三人一愣,滿眼不可思議,本以爲會很困難,想出了各種手段,卻不想張奎答應的這麼幹脆。
青蛟猛然站了起來,“只要張教主提出條件,什麼都可以商量。”
張奎當然不介意泄露,星舟核心需要他兩儀真火驅動,揮手間便可掌控,不過還是冷笑道:“說的好聽,我欲徹底掃蕩陰間,禍洲可否願意出兵?”
三人頓時面面相覷,大殿內一時陷入沉默。
青蛟嘆了口氣,“張教主,不瞞你說,禍洲十城彼此並不融洽,陰間怪異黑潮兇險,各自維持陰間通道安穩已是艱難,沒有教主的雄心和手腕。”

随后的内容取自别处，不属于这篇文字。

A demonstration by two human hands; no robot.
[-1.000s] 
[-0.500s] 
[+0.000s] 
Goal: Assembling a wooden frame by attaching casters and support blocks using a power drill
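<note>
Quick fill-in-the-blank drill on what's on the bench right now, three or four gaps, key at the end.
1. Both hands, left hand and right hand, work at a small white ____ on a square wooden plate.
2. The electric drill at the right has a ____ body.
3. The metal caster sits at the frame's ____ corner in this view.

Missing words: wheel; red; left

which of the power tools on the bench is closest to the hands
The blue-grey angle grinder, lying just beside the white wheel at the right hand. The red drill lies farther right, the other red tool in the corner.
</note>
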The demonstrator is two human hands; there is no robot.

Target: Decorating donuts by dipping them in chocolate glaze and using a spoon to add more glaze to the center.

“能夠組成聯盟,彼此互不攻伐,皆因一個共同心願,踏入月宮仙門,還望教主海涵。”
說着,他眼中閃過一道幽光,“教主所煉製星舟,神朝大祭時我們已經見過,怕是飛不出天元星吧,我等手中正好有星舟圖紙,不知可否交換?”
“嗯……”
這下輪到了張奎驚訝,不過隨之就是懷疑,“你們既有圖紙,找我幹什麼。”
“星舟核心!”
青蛟一聲長嘆,“天元星沒有核心神材,而且需仙人出手煉製,教主能夠重現核心,當真令我等佩服。”
“佩服倒不必。”
張奎忽然笑了,“不過星舟核心需要我親自出手,煉製之法是神朝機密,不會外傳,你們若想要,除去那圖紙,還要用此物來換。”
說着,攤開手掌,三人一看,只見一枚古怪晶石臨空懸浮,不斷向外散發着古怪領域。
金城主眉頭緊皺,“此物……似乎在哪兒見過?”
青蛟則面色一變,蹭的一下站了起來,“洞天神晶!”
一旁的古族老者姬萬吾眼神微凝,“吳先生,如果我沒記錯的話,萬魔山曾發現不少此物,全被你收走了吧?”
金城主淡淡一笑,“哦……怪不得如此眼熟,原來叫洞天神晶啊。”
兩人言語中已經有些不滿,如果不是張奎,他們還不知道此物珍貴。
虧得他們當時自以爲收穫滿滿,卻沒想到最重要的,卻被青蛟吳先生一個不拉全部拿走。
張奎看得有趣,也不言語,淡淡拿起茶杯喝了一口。
眼見三人眼神,青蛟猶豫一下,嘆了口氣,“洞天神晶,仙王開闢洞天后產物,我本想用此物查找無極仙庭陷落之迷,但卻一無所得,沒想到張教主需要此物,那麼在下也就不再私藏。”
“吳先生大度。”
金城主和古族老者齊齊拱手,“通天十城願意彌補先生損失。”
青蛟微微點頭,沒有說話,顯然心情不太好。
張奎看得有趣,這些人雖因利益走到一起,但表面和諧,實則勾心鬥角。
即便答應與自己一起掃蕩陰間,怕是也會敷衍了事。
不過他們竟有星舟圖紙,記得青蛟曾說禍洲幾年前已有一艘星舟前往月宮,估計是當時做的備份。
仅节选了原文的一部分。